_Instructions for the task_:
In the listing below, find the line with "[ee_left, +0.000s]" and the line with "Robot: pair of", then return them and every line between them exactly, minus the pictures.

======== Dataset section ========

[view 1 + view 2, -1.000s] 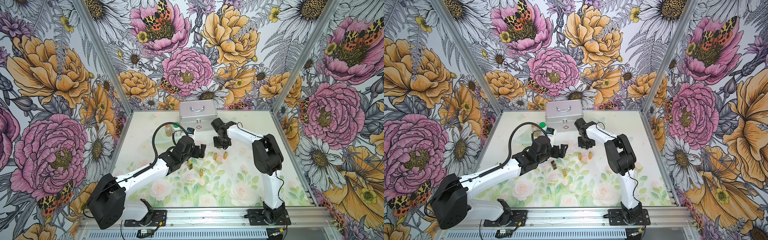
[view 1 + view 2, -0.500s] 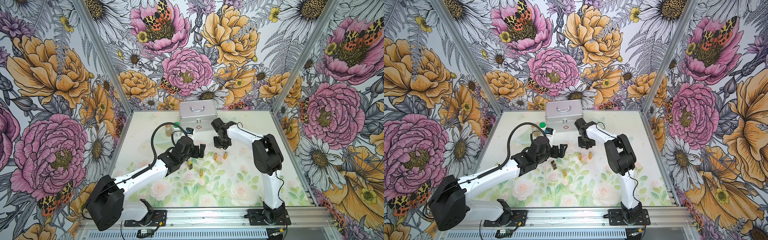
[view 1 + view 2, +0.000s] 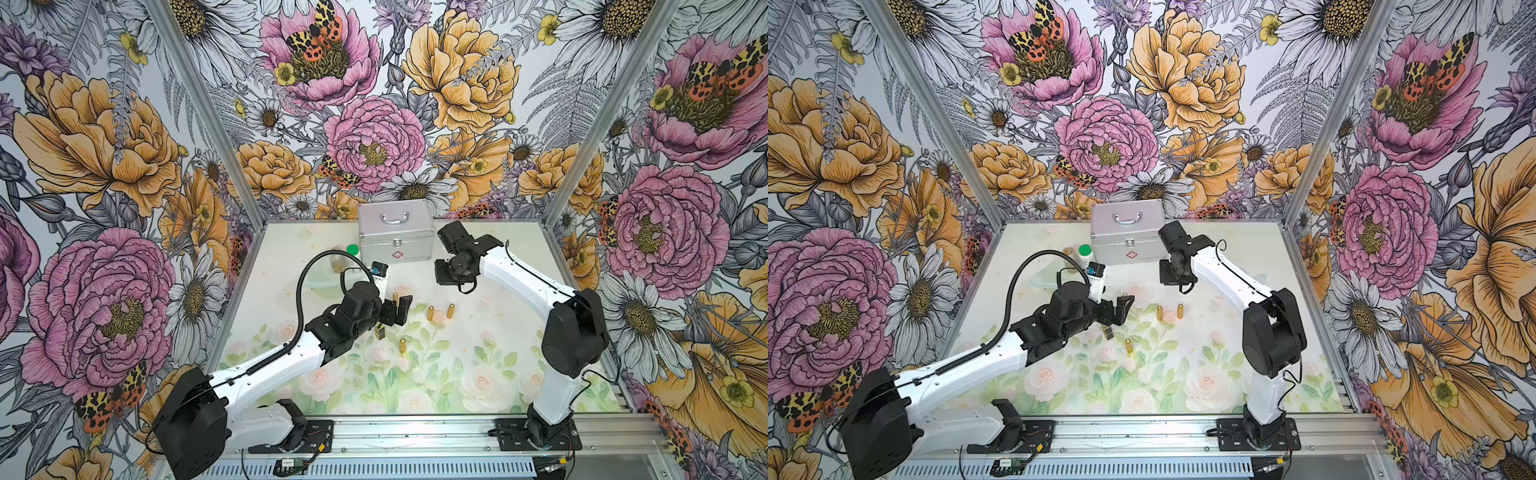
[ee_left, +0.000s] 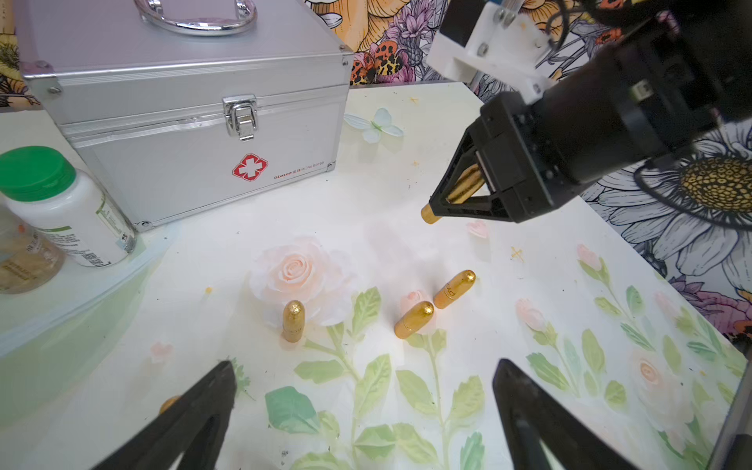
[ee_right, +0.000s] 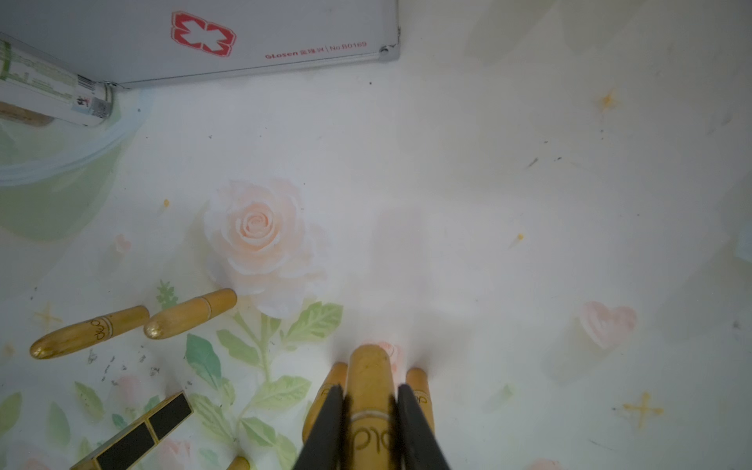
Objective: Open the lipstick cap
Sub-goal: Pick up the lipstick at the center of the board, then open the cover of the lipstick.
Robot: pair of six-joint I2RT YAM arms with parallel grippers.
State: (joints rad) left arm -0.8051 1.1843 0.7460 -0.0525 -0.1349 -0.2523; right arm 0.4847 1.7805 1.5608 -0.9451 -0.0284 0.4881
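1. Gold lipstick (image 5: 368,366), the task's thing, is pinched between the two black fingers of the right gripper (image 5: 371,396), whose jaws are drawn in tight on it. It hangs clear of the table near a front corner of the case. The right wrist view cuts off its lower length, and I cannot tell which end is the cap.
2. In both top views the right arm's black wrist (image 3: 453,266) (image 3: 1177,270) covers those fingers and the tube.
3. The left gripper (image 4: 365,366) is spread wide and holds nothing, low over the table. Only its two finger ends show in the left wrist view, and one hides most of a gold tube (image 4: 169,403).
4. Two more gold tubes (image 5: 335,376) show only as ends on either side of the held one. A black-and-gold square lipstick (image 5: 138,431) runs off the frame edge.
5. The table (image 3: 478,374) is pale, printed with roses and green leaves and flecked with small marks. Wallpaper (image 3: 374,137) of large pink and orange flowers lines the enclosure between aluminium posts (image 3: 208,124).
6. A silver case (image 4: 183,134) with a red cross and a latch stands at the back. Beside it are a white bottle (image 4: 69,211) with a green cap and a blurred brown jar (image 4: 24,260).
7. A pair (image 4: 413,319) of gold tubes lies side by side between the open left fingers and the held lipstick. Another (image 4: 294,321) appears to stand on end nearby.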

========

_Exercise answer_:
[ee_left, +0.000s] 
[ee_right, +0.000s] 
Objective: Open the lipstick cap
Sub-goal: Pick up the lipstick at the center of the board, then open the cover of the lipstick.
Robot: pair of six-joint I2RT YAM arms with parallel grippers.

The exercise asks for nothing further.